**What the exercise asks:** Output the data below line for line, exactly, up to and including the line where "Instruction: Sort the" appears.

**Information provided:**

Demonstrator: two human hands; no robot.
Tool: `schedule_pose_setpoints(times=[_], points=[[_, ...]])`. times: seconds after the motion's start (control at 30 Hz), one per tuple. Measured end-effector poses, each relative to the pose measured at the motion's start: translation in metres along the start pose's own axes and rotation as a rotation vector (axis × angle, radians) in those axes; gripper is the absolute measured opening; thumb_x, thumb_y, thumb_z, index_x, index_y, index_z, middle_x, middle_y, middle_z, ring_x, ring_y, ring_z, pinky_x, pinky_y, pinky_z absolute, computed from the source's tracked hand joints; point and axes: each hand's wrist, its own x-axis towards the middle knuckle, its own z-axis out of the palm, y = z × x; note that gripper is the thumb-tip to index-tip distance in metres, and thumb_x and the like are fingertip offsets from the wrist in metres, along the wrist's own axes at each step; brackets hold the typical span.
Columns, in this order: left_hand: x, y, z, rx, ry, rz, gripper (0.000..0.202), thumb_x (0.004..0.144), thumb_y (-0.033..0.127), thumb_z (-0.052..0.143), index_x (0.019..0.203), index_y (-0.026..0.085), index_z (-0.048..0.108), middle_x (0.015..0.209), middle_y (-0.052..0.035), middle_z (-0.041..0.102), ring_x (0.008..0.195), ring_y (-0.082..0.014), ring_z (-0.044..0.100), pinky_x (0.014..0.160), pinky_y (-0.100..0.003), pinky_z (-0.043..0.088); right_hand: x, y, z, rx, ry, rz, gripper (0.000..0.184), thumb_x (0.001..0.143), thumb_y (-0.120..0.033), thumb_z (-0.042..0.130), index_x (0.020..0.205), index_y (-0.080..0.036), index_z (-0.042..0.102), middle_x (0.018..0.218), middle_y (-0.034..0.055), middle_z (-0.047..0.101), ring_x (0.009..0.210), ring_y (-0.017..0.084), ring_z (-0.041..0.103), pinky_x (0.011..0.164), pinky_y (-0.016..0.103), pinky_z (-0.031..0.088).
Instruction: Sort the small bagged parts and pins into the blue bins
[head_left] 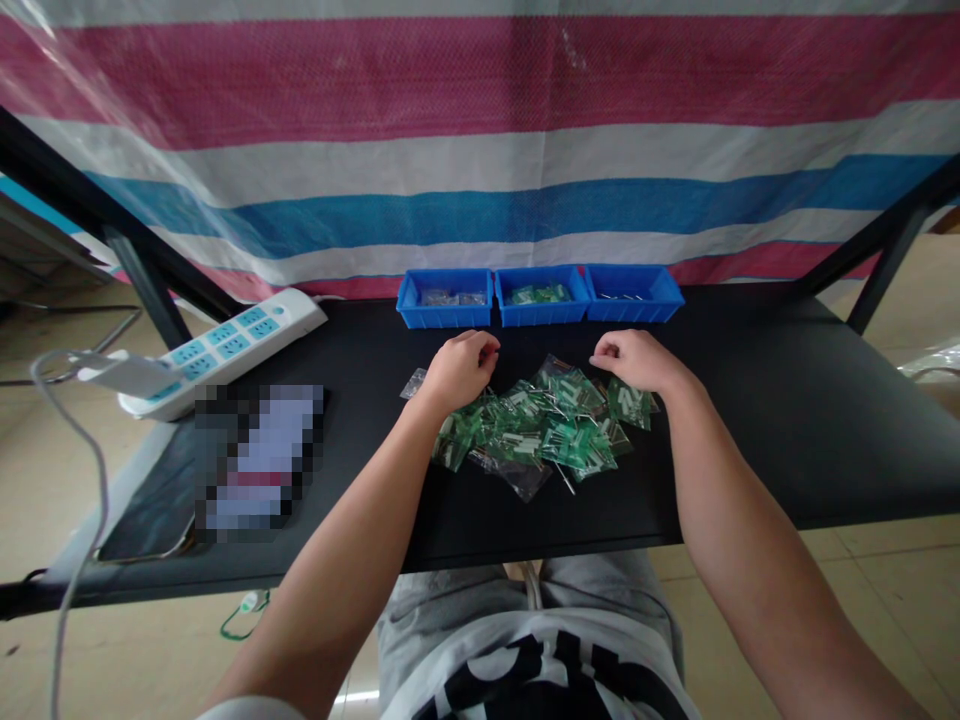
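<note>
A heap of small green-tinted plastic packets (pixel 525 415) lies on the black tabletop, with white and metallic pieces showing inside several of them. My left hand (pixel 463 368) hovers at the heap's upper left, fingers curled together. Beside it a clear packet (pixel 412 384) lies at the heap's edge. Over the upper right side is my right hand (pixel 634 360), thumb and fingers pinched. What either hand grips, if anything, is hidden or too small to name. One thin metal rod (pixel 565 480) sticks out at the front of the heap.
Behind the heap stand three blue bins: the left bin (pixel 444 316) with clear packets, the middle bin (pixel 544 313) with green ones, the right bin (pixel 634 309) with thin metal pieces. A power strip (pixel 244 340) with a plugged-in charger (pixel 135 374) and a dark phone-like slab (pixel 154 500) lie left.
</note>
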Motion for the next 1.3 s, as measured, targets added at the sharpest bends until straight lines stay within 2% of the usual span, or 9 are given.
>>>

**Written answer:**
Demonstrator: two human hands; no robot.
Tool: `schedule_pose_setpoints(times=[_], points=[[_, ...]])`. times: seconds after the motion's start (control at 30 Hz), one per tuple. Measured end-effector poses, each relative to the pose measured at the motion's start: translation in metres along the start pose's own axes and rotation as a rotation vector (axis × angle, radians) in those axes; gripper is the absolute measured opening; thumb_x, thumb_y, thumb_z, index_x, index_y, index_z, middle_x, middle_y, middle_z, ring_x, ring_y, ring_z, pinky_x, pinky_y, pinky_z absolute, computed from the source's tracked hand joints; point and axes: each hand's wrist, its own x-axis towards the middle knuckle, its own z-axis out of the palm, y = z × x; note that gripper is the thumb-tip to index-tip distance in metres, and thumb_x and the like are fingertip offsets from the wrist in metres, along the wrist's own axes at each step; brackets hold the typical span.
Columns, in this order: left_hand: x, y, z, rx, ry, rz, gripper (0.000..0.202), thumb_x (0.004..0.144), thumb_y (-0.033..0.127), thumb_z (-0.052..0.143), index_x (0.019..0.203), index_y (-0.026..0.085), index_z (-0.048..0.108), middle_x (0.015..0.209), middle_y (-0.052..0.035), middle_z (-0.041..0.102), ring_x (0.008..0.195), ring_y (-0.082..0.014), ring_z (-0.044..0.100), pinky_x (0.014..0.160), pinky_y (-0.100..0.003), pinky_z (-0.043..0.088); right_hand: x, y, z, rx, ry, rz, gripper (0.000..0.184), thumb_x (0.001..0.143), thumb_y (-0.120..0.033), thumb_z (-0.042..0.130), index_x (0.020..0.205), index_y (-0.080..0.036), index_z (-0.042..0.102), middle_x (0.018..0.218), middle_y (-0.034..0.055), middle_z (-0.047..0.101), ring_x (0.009..0.210), ring_y (-0.017..0.084), ring_z (-0.041..0.103), pinky_x (0.011..0.164), pinky_y (-0.016..0.103), pinky_z (-0.031..0.088).
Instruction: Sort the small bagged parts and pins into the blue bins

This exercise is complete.